Leaders from Brazil, Russia, India, China and South Africa approved at the annual summit a $100 billion fund to combat currency crises.
Fitch View

Fitch Ratings said in a report today on Brazil that a “continued and more prolonged” slowdown combined with an expansionary fiscal stance may hinder government debt reduction. The company rates Brazil at BBB, the second-lowest level of investment grade.
The real fell yesterday for a sixth day in the longest stretch of losses in 2013 as Deputy Finance Minister Nelson Barbosa told reporters in Brasilia that the currency’s volatility is too low to have an impact on inflation.
The central bank has swung between selling currency swaps to prevent the real from falling too quickly and offering reverse currency swaps to protect exporters by preventing excessive gains.
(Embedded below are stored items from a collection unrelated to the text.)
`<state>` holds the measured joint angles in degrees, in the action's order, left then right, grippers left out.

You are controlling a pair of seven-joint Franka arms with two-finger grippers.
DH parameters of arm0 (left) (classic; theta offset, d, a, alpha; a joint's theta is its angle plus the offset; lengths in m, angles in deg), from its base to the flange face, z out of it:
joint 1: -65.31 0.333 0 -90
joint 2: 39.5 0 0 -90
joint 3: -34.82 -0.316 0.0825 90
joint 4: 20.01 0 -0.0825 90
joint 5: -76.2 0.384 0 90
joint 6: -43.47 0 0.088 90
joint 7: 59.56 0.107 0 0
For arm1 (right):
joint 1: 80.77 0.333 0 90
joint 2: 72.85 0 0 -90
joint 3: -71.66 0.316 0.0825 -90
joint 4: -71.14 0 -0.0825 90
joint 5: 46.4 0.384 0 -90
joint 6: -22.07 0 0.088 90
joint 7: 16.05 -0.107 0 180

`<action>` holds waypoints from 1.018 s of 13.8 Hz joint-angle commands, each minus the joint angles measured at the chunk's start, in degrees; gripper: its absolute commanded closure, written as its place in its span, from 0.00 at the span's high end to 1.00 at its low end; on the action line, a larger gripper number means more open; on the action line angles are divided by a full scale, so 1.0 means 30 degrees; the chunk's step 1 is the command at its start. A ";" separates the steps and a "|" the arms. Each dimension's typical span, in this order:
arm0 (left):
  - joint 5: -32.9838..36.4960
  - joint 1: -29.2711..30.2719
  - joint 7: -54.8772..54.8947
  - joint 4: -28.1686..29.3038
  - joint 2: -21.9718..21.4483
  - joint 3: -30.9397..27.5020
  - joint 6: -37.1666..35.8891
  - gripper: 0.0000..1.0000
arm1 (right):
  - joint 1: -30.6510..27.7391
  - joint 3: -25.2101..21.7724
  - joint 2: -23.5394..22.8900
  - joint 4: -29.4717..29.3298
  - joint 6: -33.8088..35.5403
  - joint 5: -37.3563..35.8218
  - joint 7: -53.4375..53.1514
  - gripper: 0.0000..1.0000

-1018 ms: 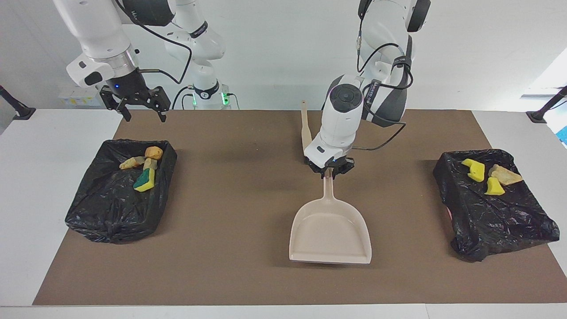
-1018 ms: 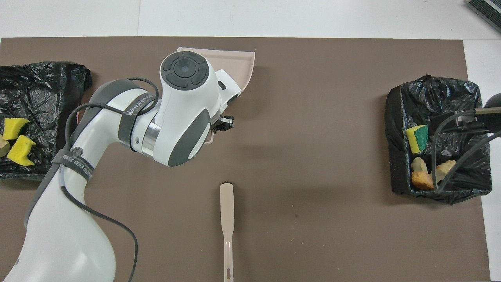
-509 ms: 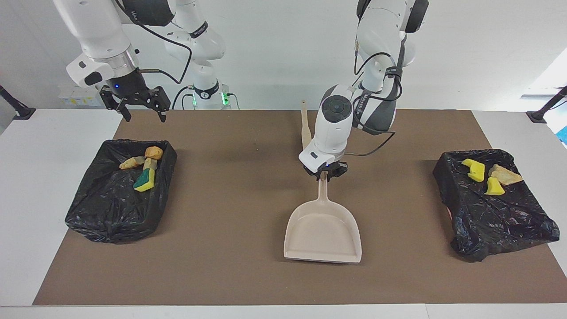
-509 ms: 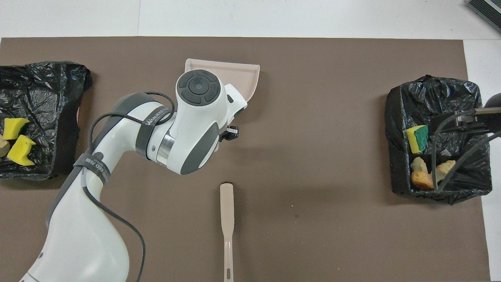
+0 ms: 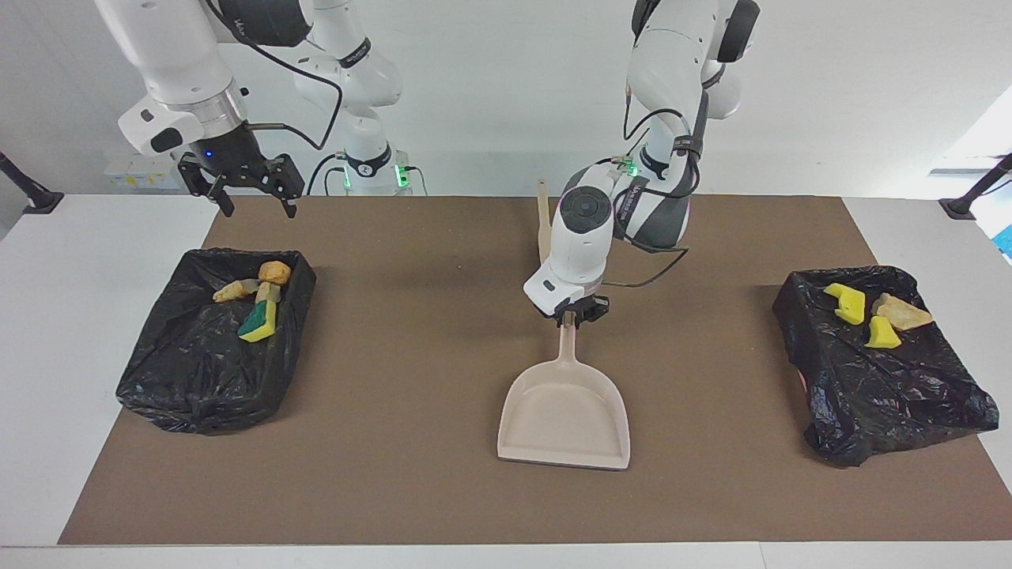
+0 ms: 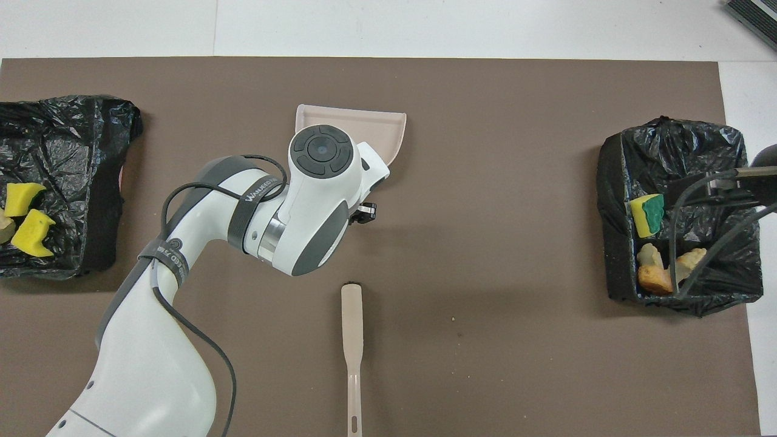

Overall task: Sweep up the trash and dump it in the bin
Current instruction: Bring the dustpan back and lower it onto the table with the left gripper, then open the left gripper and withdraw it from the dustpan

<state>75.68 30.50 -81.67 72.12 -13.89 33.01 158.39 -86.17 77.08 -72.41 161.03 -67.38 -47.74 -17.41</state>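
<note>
Trash sits in 2 black-lined bins at the ends of the brown mat [image 5: 411,474]. In the bin at the right arm's end [image 5: 190,371] there are 4 bits bunched toward the corner nearest the robots: a yellow sponge with a green side [image 5: 260,322], a round golden bread piece [image 5: 274,272], a paler long piece [image 5: 232,292] and a small beige chunk [image 5: 269,292] between them. In the bin at the left arm's end [image 5: 893,403] lie 3 more: 2 yellow sponge chunks [image 5: 847,303] [image 5: 881,334] and a tan bread wedge [image 5: 901,313], again toward the edge nearest the robots.

Between the bins, near the middle of the mat, a beige dustpan [image 5: 564,415] lies flat with nothing in its tray, its handle pointing toward the robots. The left gripper [image 5: 577,316] is down at the tip of that handle, its fingers on either side of it; from where I stand I cannot tell whether they are clamped on it or have let go. The left arm's white wrist covers much of the pan in the overhead view.

Nearer to the robots than the dustpan, the beige brush [image 6: 351,340] lies on the mat, handle end toward the robots.

The right gripper [image 5: 251,204] hangs in the air by the mat's edge, just past the robots' end of its bin, fingers spread wide and holding nothing; that arm waits.
</note>
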 commanded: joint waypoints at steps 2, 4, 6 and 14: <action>-0.0266 0.0032 0.0192 0.0257 -0.1327 -0.0302 0.0159 1.00 | -0.0076 0.0038 0.0262 0.0181 0.0196 0.0155 -0.0367 1.00; -0.0120 0.0323 0.0103 0.0286 -0.1914 -0.1147 -0.0046 1.00 | -0.0076 0.0038 0.0262 0.0181 0.0196 0.0155 -0.0367 1.00; -0.0119 0.0965 0.0163 0.0519 -0.2792 -0.1649 -0.0250 1.00 | -0.0076 0.0038 0.0262 0.0181 0.0196 0.0155 -0.0367 1.00; -0.0090 0.5654 0.5461 0.0376 -0.8094 -0.1854 -0.3325 1.00 | -0.0076 0.0038 0.0262 0.0181 0.0196 0.0155 -0.0367 1.00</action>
<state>75.69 45.77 -68.47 71.83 -33.93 27.37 149.79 -86.17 77.08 -72.41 161.04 -67.38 -47.74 -17.41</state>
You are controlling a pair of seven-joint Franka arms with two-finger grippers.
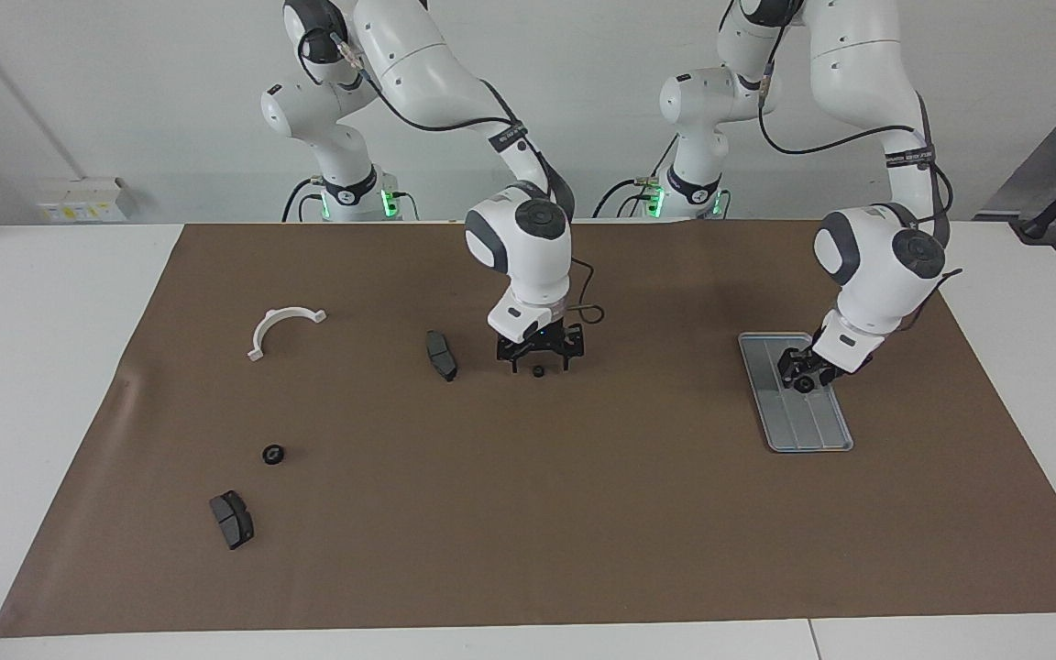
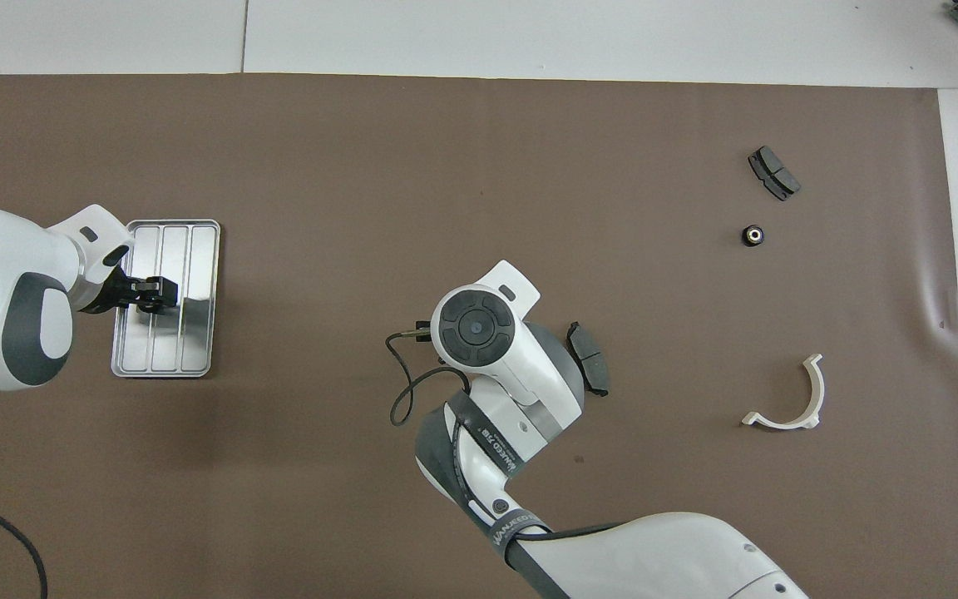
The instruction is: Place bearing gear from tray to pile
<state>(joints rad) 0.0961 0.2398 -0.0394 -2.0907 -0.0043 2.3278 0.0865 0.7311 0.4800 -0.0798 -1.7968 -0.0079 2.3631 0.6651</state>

The real closed at a 10-month high of 1.9442 per dollar on March 8 before the central bank intervened on March 11 to weaken it.
Central bank President Alexandre Tombini said last week that policy makers were ready to step into the foreign-exchange market to avoid excessive volatility.
Inflation Report

Swap rates dropped today as the Getulio Vargas Foundation reported that its IGP-M index of producer, construction and consumer prices climbed 0.21 percent from Feb. 21 to March 20. The median forecast of economists surveyed by Bloomberg was for the gauge to match the prior 0.29 percent increase.
“IGP-M was lower than expected,” Luciano Rostagno, the chief strategist at Banco WestLB do Brasil SA in Sao Paulo, said in a telephone interview.
Swap rates on contracts due in January 2015 dropped seven basis points, or 0.07 percentage point, to 8.45 percent today. They have risen 74 basis points in the first quarter while the real has gained 2 percent.
Minutes of the central bank’s March 5-6 meeting indicated that an increase in the target lending rate from a record low 7.25 percent wasn’t imminent as policy makers said “a cautious management of monetary policy” was needed. The monetary policy committee will next meet April 16-17 and May 28-29.